Investigators: Iliyas Rashid, Shivranjani C Moharir

Inherited monoamine Neurometabolic disorders (mNMDs) are a group of fifteen rare genetic disorders (RGDs) caused by genetic defects in genes involved in monoamine neurotransmitter metabolism. These include genes for enzymes, cofactors, and membrane transporters of monoamine neurotransmitters (Dopamine, Serotonin, Epinephrine, and Norepinephrine pathway). Defective functioning of these proteins leads to toxic accumulations of metabolites or lack of metabolites leading to progressive neurological deterioration with an onset in the neonatal stage or early childhood. Misdiagnosis of these disorders poses a significant challenge because there is an overlap of clinical features with other neurological disorders like encephalopathy, cerebral palsy, primary movement disorders, etc. The diagnosis of these disorders is routinely made through analysis of neurotransmitters in cerebrospinal fluid by doing lumbar puncture. Collectively, the rarity, complexity, absence of definitive biomarkers, and progressive nature of these disorders pose a significant challenge for accurate diagnosis.

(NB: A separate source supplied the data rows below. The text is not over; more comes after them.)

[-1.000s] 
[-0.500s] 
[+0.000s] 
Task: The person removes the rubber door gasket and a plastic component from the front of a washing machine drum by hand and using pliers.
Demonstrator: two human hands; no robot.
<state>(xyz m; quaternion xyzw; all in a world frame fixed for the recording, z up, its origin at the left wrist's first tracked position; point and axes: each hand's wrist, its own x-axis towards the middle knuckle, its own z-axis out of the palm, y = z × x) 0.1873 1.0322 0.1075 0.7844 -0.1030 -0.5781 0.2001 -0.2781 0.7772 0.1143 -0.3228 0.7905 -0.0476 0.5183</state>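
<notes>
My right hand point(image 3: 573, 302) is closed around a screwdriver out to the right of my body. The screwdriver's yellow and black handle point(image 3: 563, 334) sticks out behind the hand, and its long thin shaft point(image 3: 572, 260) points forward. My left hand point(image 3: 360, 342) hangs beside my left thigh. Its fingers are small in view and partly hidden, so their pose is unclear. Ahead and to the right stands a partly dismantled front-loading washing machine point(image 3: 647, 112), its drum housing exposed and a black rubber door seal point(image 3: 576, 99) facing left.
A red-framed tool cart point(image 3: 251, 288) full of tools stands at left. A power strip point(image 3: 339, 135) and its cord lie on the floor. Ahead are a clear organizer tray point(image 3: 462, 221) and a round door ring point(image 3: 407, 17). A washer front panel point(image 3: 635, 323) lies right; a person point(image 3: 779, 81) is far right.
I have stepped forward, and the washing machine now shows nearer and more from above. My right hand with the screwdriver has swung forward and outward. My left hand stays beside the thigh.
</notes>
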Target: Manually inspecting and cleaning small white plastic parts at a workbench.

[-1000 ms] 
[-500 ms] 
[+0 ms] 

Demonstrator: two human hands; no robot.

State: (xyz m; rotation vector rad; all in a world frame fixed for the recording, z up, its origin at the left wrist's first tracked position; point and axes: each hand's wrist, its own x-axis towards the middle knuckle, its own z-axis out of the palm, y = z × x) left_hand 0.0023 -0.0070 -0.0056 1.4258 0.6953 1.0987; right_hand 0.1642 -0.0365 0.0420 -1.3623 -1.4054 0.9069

To address these challenges the project has been initiated to develop a dry blood spot based rapid and cost-effective biochemical diagnostic test based on tandem mass spectrometry. This will enable the detection of reduced or heightened metabolites of monoamine neurotransmitters in blood with high sensitivity. This method will have a predictive value for the diagnosis of mNMDs. Such a method offers advantages over the invasive method of lumbar puncture generally used for diagnosis. The developed methodology can aid in the simultaneous quantification of all the neurotransmitter metabolites present in blood plasma and can potentially serve as a multiplex diagnostic assay for mNMD disorders. The development of this method is currently in progress.

Investigator: Runa Hamid

Indira Gandhi Institute of Child Health (IGICH), Bengaluru

Despite the advances and application of different genomic technologies over 5 decades, the etiopathology of more than 25% of rare genetic disorders associated with intellectual disability (ID), abnormal growth and behavior is unclear emphasizing the need for exploring novel and newer mechanisms of diagnosis.

One such group of disorders is disorders of genomic imprinting. About 150+ genes in the mammalian genome are exclusively expressed from either parent depending on the parent of origin. This is achieved by the epigenetic mechanism of DNA methylation and is known as genomic imprinting.

Methylation-specific polymerase chain reaction (MS-PCR) is a simple, rapid, cost-effective, low labor and equipment-intensive modality that can be easily deployed even in remote locations with robust performance. Isolated genomic DNA is first given a sodium bisulphite treatment that deaminates the unmethylated cytosines to uracil. The converted DNA sample now has differentiated methylated and unmethylated alleles in a single tube which can be amplified with the help of allele-specific primers A pilot study of 102 clinically suspected cases mentioned above showed about 28% to be confirmed as one of four known imprinting disorders by a simple methylation-based test indicating these disorders are not as rare as cited to be but require a timely referral and correct diagnostic modality to offer genetic counselling, plan prenatal diagnosis and facilitate appropriate management.